More than 1,000 American military personnel will leave Niger in the coming months, Biden administration officials said on Friday, upending U.S. counterterrorism and security policy in the tumultuous Sahel region of Africa.

In the second of two meetings this week in Washington, Deputy Secretary of State Kurt M. Campbell told Niger’s prime minister, Ali Lamine Zeine, that the United States disagreed with the country’s turn toward Russia for security and Iran for a possible deal on its uranium reserves, and the failure of Niger’s military government to map out a path to return to democracy, according to a senior State Department official, who spoke on the condition of anonymity to discuss diplomatic talks.

The decision was not a particular surprise. Niger said last month that it was revoking its military cooperation deal with the United States following a highly contentious set of meetings in Niger’s capital, Niamey, with a high-level American diplomatic and military delegation.

That move was in keeping with a recent pattern by countries in the Sahel region, an arid area south of the Sahara, of breaking ties with Western countries.

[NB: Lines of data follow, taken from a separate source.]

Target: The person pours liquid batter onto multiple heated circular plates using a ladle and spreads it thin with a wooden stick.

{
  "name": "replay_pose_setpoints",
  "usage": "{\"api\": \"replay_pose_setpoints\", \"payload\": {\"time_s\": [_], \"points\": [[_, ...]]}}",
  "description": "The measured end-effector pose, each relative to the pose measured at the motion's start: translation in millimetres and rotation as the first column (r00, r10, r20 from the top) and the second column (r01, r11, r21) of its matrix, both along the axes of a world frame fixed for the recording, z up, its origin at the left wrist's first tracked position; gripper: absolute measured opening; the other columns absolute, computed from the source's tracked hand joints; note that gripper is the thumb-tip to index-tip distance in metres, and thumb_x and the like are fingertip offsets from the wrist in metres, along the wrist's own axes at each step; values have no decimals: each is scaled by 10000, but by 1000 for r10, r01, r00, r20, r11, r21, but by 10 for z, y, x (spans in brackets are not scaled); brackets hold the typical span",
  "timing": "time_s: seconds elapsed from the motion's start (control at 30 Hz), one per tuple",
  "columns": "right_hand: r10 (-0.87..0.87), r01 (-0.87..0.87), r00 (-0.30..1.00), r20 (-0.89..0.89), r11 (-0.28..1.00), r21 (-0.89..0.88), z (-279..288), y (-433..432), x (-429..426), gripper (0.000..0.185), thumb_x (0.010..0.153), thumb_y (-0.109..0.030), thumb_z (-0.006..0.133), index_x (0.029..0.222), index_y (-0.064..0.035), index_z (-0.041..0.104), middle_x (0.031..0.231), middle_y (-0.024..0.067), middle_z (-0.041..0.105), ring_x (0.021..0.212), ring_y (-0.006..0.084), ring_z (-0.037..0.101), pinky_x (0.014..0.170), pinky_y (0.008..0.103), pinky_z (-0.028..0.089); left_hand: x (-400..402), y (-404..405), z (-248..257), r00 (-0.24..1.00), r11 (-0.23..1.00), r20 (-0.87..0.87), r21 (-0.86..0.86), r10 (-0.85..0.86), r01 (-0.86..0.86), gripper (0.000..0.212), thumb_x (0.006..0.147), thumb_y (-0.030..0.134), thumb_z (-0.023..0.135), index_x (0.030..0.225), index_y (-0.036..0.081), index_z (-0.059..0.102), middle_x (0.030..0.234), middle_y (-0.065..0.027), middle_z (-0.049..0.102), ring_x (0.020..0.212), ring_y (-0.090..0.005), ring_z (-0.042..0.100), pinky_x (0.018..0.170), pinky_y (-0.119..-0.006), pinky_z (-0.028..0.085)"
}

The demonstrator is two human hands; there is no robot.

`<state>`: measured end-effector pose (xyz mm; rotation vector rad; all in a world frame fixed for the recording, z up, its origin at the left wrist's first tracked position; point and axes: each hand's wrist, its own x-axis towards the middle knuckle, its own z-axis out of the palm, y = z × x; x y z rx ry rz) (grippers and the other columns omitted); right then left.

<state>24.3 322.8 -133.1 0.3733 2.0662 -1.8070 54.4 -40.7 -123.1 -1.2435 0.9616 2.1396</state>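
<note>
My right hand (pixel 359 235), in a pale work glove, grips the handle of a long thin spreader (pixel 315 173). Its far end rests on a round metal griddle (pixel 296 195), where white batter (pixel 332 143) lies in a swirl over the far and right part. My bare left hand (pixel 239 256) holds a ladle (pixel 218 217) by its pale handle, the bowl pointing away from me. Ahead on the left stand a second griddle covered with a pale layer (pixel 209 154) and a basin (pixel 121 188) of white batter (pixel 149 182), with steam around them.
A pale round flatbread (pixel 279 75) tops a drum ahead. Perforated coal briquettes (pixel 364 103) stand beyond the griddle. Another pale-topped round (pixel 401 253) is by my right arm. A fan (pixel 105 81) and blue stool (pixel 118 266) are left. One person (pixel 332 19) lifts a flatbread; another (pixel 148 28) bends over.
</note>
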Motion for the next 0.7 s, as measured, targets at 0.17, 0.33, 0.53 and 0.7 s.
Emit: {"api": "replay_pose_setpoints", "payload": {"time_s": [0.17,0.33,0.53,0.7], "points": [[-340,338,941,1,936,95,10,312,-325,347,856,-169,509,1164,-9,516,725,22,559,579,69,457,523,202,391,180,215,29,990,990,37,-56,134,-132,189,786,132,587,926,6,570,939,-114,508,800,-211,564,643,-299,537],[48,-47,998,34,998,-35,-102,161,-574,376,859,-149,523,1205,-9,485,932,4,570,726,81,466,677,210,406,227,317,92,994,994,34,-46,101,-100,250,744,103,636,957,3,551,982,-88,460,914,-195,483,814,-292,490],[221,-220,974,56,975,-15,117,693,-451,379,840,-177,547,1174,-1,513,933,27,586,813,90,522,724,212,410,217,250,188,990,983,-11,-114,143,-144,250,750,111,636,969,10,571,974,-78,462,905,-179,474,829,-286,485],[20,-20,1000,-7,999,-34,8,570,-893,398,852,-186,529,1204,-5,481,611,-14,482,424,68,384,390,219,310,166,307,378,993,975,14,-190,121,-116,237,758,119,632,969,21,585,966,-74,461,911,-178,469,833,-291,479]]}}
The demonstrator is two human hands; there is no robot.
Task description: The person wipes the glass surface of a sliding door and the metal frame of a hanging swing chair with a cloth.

Increasingly, they are partnering with Russia instead.

American diplomats have sought in the past several weeks to salvage a revamped military cooperation deal with Niger’s military government, U.S. officials said, but in the end they failed to strike a compromise.

The talks collapsed amid a growing wave of ill feelings toward the U.S. presence in Niger. Thousands of protesters in the capital last Saturday called for the withdrawal of American armed forces personnel only days after Russia delivered its own set of military equipment and instructors to the country’s military.